Every now and then juries, and even grand juries, will ruin a prosecutor’s plans, but I agree, it’s quite rare. And sometimes I feel that prosecutors may present a weak case to a grand jury, expecting / hoping to “lose” so that they can wash their hands of an unattractive / politically volatile case and tell the masses “i did the best I could, but aww shucks, that mean ole grand jury just wouldn’t let me do my job”.
Whatever it was in this case, there are several useful lessons that can be drawn from the case:
#1) don’t break into people’s homes and steal stuff in Texas.
#2) if you’ve ignored #1, and you get caught by a neighbor wielding a shotgun, you should sure as hell not run towards him.
It would not surprise me if something like that was the message the grand jury wanted to send to would-be burglars, more than it wanted to send a message to the Joe Horns of the world to not shoot criminals running towards them. I don’t find it terribly unreasonable. That doesn’t mean that “simple theft deserves the death penalty”, but it might mean that one should exercise caution to not make reasonable people fear for their life / safety.
Even in the hypothetical example I gave in post #20 (quoted below for your convenience)?
It is dangerous. It was also dangerous for civil rights protestors to protest even with permits. Do you want photos of the police attacking civil rights protestors?
Heck, police attacked peaceful, not blocking anything Occupy Wall Street protestors.
Plenty of danger to go around.
Whatever the case permitting murder is a ridiculous outcome.
The bill in question would not “permit murder”. You don’t appear to understand what we are discussing here. SB 1096 would only have applied to “A motor vehicle operator who unintentionally causes injury or death to a person who obstructs or interferes with the regular flow of vehicular traffic in violation of subsection (1)”. I emphasize, for your sake, the word “unintentionally”.
I emphasize, for your sake, that the burden of proof to show intention is on the person who was injured (or their representative). That is a very hard thing to do. Honestly it looks like the same bar needed to prosecute first degree murder and there is no lesser charge that can attach (near as I can tell).

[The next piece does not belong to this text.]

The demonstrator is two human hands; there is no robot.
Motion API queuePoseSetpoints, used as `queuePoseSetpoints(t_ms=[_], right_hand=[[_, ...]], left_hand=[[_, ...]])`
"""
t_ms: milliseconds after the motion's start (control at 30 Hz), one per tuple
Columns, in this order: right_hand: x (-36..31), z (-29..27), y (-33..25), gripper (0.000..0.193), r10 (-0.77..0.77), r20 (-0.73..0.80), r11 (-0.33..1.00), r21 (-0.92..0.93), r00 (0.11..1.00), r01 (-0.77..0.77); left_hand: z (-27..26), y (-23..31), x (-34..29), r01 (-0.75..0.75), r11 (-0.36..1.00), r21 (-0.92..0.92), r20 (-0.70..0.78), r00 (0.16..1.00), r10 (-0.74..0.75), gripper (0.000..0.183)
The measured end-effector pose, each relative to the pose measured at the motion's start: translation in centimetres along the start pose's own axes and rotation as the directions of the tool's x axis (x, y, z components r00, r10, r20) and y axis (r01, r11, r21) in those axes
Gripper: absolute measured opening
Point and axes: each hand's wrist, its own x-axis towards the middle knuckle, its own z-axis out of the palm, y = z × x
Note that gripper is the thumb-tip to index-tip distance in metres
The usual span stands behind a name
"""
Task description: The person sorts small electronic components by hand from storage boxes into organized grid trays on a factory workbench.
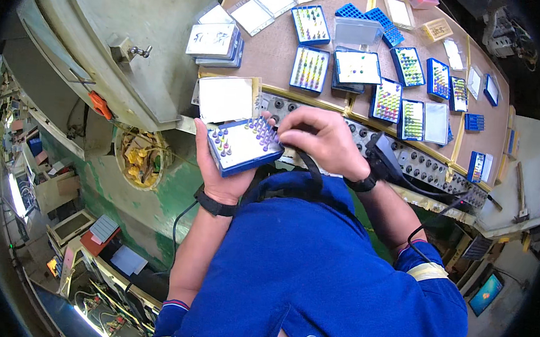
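Note:
On the palm of my left hand (221,182) rests a blue drill-bit box (247,165), its thumb along the left side and its fingertips showing at the far edge. Small bits with purple collars (261,133) stand in rows at the box's right side; a few with mixed colours stand at the left. A clear lid with a white insert (228,100) lies just beyond the box. My right hand (327,140) is closed in a pinch at the box's right edge, beside the purple bits. Whatever lies between its fingertips is too small to make out.
Several open boxes of coloured bits (310,69) cover the brown tabletop (279,44). Stacked cases (215,42) stand at the far left. A row of round metal holders (417,161) lines the near table edge. A black device with a cable (385,153) sits by my right wrist.

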Motion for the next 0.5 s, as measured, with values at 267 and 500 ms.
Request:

Just as it should be. That person is the plaintiff. The defendant is innocent until proven guilty.
Yes but the burden of proof is dramatically higher. Vehicular manslaughter charges (or equivalent) are a far lower burden. “Even if the death was the result of a mistake or accident, it is still possible to be charged with vehicular manslaughter.”
Now you have to prove the person meant to run you over. Premeditation. Barring a smoking gun admission a very difficult burden of proof to manage.

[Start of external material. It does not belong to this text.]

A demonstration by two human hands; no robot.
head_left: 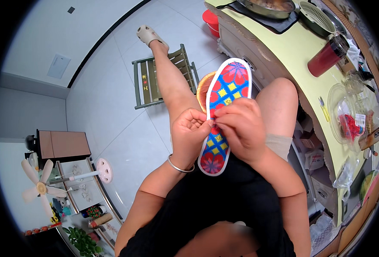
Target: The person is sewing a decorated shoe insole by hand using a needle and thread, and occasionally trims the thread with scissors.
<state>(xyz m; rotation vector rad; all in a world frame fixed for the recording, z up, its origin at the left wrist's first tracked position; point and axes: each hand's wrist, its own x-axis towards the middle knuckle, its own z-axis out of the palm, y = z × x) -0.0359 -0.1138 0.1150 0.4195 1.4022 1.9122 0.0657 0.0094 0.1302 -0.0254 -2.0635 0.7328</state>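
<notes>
An embroidered insole (226, 95) lies lengthwise between my hands above my lap. It has a white rim and red, blue and yellow patterned stitching. My left hand (190, 132) is closed, its thumb and fingers pinching the insole's left edge near the narrow middle. Over the same middle part, my right hand (243, 128) is closed too, thumb and forefinger pressed together at the stitched surface. Whatever sits between those right fingertips is too small to make out. Behind the insole's upper left edge shows part of a round orange-brown object (202, 91), mostly hidden.
A folding stool (146, 84) stands ahead, my outstretched leg over it. Along the right runs a pale yellow counter (298, 55) with a dark red flask (328, 55), a pan (270, 7), a clear tray (337, 100) holding red thread, and a phone (371, 139). A fan (40, 187) stands left.
</notes>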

If we wait for a case involving the police, like this, to be a test case, we’ll be waiting a LONG time, regardless of what the law says.
Besides that is not really a test for the case I was talking about. If that hadn’t been a cop driving, it would be an open and shut case (the inclination, or otherwise of the authorities to charge and successfully prosecute cops in the US is a whole different issue). The protesters (and the woman who was run over specifically) were clearly not threatening the car’s occupants, and the car accelerated into her.
I was specifically talking about a case where the cars occupants did have a reasonable reason to fear for their safety. I cannot believe they would have legal carte blanc to run over whoever they want (even if the people being run over are not ones doing the threatening)
:smack: Of course! I can see how this perfectly fits into historical tradition. When those uppity folks got to asserting themselves too much, sometimes they needed a good old hanging. Trouble with that was it was too easy to prove intent. This way is much more convenient.
(Of course, this idea of intent is ridiculous from a legal standpoint. If there’s folks in front of you and you’re controlling a motor vehicle and you move forward, then that’s really good enough to establish intent in any normal case. You intend to move the vehicle forward with full knowledge of the likely outcome. That there is legal intent.)